A nutty non-rule

From Ben Zimmer, a link to the Wichita Eagle Grammar Monkeys site, with a posting on “Nutty non-rules of grammar”, beginning:

Recently I [Lisa McLendon, who maintains the site] got a voice mail message from a reader saying that the verb “rise” could be used only with animate objects [that is, only with subjects denoting an animate thing], and thus our headline “Speed limit may rise to 75 mph” was incorrect, and it should have said “Speed limit may be raised to 75 mph.” Turning aside the issue of changing a perfectly good active-voice sentence to a wordier passive, I was intrigued, because I’d never run across this “rule” before. After all, bread rises. The sun rises. No one seems to complain about those.

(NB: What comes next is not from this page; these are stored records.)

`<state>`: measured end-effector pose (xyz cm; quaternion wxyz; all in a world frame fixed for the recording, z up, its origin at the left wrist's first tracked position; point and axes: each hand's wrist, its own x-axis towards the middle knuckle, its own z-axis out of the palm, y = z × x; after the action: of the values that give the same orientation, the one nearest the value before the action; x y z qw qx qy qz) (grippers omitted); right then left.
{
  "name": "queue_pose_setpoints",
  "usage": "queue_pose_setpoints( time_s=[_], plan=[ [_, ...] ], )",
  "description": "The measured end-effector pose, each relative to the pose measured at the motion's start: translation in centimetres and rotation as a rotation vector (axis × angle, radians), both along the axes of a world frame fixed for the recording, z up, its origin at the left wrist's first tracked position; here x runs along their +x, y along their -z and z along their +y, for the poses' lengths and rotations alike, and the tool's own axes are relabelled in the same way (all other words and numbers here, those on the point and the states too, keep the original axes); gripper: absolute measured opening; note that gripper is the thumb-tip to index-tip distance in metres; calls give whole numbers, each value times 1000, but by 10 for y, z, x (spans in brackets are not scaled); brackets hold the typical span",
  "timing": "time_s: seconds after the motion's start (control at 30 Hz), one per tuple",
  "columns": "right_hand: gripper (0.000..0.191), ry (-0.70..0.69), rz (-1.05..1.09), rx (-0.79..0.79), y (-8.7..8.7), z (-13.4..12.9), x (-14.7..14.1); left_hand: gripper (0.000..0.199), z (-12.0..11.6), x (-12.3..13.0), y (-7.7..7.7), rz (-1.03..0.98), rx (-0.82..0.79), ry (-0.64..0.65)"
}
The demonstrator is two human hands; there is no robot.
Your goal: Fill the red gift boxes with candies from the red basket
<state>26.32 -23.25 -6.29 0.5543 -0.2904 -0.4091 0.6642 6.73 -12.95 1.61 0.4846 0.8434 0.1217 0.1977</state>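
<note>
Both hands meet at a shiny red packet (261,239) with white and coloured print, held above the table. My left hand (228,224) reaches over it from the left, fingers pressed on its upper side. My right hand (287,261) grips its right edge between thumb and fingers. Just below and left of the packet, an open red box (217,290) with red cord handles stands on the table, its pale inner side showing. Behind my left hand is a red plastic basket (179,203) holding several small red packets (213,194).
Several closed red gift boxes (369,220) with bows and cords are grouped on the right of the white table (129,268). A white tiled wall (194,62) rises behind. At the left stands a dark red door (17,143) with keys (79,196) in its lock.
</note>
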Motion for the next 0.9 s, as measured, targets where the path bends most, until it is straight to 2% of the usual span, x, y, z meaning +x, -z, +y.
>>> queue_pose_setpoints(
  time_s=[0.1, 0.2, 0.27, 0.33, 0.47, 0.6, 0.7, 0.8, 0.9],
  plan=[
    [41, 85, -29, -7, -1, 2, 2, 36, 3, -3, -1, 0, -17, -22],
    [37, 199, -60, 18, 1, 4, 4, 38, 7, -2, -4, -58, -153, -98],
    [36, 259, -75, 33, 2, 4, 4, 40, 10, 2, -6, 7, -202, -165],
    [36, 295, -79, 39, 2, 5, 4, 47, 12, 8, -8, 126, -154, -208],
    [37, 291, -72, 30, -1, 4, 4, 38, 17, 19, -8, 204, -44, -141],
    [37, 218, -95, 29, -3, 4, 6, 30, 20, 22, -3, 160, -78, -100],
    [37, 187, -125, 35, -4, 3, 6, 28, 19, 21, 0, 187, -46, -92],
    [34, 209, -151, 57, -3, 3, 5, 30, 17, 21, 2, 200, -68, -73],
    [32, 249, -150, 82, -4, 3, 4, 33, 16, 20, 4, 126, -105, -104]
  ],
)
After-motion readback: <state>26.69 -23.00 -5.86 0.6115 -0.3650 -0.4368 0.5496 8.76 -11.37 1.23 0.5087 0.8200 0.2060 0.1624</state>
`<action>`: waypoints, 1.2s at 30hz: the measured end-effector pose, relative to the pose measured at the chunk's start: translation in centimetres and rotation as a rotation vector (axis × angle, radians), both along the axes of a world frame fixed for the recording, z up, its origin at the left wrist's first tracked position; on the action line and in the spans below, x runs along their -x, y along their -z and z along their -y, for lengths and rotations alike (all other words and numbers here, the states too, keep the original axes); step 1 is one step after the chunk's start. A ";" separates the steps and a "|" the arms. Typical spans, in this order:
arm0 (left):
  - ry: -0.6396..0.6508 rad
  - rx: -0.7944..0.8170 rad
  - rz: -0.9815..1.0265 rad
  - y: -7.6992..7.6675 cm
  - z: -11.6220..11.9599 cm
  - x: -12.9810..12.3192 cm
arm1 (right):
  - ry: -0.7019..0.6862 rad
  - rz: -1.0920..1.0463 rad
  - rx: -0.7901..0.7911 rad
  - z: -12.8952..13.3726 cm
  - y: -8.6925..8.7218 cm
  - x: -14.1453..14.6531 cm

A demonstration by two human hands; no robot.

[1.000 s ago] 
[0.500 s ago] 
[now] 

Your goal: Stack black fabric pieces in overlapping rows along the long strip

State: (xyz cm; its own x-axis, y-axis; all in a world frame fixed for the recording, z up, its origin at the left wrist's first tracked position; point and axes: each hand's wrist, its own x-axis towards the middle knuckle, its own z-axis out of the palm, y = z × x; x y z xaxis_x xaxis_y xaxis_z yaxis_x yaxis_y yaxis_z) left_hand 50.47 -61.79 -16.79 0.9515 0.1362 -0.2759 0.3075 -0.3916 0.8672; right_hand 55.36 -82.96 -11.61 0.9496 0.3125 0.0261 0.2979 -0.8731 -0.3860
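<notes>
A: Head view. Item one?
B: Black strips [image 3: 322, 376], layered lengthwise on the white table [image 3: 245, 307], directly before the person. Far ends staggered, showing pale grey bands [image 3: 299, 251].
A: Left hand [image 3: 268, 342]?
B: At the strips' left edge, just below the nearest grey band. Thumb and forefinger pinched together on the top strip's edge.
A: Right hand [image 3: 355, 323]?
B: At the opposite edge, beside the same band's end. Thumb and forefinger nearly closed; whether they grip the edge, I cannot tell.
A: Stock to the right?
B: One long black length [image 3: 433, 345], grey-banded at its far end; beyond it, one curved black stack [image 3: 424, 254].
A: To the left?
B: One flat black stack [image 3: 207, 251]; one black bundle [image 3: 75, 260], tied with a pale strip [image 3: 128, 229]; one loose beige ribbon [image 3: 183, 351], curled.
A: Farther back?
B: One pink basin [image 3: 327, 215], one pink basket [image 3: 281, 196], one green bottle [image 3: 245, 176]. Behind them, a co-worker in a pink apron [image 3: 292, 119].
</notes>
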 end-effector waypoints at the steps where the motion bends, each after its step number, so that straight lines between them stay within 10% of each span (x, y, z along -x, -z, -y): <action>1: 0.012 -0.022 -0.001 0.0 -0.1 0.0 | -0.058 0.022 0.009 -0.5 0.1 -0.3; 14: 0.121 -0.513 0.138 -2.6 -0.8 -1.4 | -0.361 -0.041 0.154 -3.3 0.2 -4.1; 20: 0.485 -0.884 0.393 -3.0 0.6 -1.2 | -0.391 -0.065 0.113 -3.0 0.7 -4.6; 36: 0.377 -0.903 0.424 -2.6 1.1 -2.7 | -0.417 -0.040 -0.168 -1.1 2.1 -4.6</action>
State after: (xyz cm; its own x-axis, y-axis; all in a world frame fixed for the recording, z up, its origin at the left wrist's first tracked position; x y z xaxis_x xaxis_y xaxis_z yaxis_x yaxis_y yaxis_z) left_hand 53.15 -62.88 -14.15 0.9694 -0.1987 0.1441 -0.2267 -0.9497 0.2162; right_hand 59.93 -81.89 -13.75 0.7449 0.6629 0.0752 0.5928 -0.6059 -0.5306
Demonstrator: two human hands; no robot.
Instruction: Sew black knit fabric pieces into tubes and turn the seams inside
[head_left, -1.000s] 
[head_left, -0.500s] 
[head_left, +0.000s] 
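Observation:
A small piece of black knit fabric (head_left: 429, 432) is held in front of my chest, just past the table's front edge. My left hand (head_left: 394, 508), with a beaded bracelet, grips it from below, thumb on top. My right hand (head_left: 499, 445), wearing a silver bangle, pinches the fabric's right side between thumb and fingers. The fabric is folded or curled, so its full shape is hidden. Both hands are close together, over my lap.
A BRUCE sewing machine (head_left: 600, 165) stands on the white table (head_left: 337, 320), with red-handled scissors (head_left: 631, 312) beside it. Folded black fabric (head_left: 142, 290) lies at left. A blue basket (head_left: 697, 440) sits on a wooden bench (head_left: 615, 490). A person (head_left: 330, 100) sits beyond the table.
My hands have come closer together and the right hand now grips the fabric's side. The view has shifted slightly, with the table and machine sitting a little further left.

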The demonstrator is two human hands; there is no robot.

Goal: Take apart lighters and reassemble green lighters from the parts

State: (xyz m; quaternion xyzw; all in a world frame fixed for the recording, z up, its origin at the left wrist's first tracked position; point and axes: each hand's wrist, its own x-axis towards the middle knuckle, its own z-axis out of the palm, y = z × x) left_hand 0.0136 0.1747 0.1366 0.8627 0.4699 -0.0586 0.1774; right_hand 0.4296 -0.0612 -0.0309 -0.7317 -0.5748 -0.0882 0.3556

Nor should they. OED3 (June 2010) has intransitive rise from the earliest English, and in fact the earliest cites (in Old English) are for uses with human subjects: getting out of bed after sleep or rest; returning to life, coming back from the dead; getting up from lying, sitting, or kneeling, standing up; returning to a morally upright and devout way of life. Starting in Middle English, uses develop with subjects denoting animals: rising themselves on their hind legs, coming out of or emerging from a lair or hiding places.

But around the same time some senses also develop figurative uses with inanimate subjects: ‘become erect or upright’ used of reed plants and pine trees, for instance; ‘get up, or back on one’s feet, after a fall’ used of abstract entities like pride, for instance. And in the 14th century a whole series of uses arise that occur mostly or entirely with inanimate subjects: wind, storms, etc. rising; rivers rising from sources; blisters, spots, etc. rising (forming or appearing) on the skin; faults, sorrows, dangers, etc. rising from or out of some source; sounds, noises, etc. rising from some source; rumors rising (coming into circulation) from some source; thoughts, questions, etc. rising; structures rising (being built); cults rising (coming into existence); the sun, moon, etc. rising; seas etc. rising (swelling up); dough etc. rising; liquid rising in a containing vessel; smoke etc. ascending into the air; banners etc. rising (moving or being carried to a higher position); roofs, hills, etc. having an upward slant or curve; voices or other noises rising in volume or pitch; and quantifiable factors or qualities rising by increasing in amount, number, or degree. Prices have been rising, in print at least, since at least the 16th century, and a search on {“prices rise”} nets many millions of raw ghits today. A search on {“speed limit rises”} nets over ten thousand.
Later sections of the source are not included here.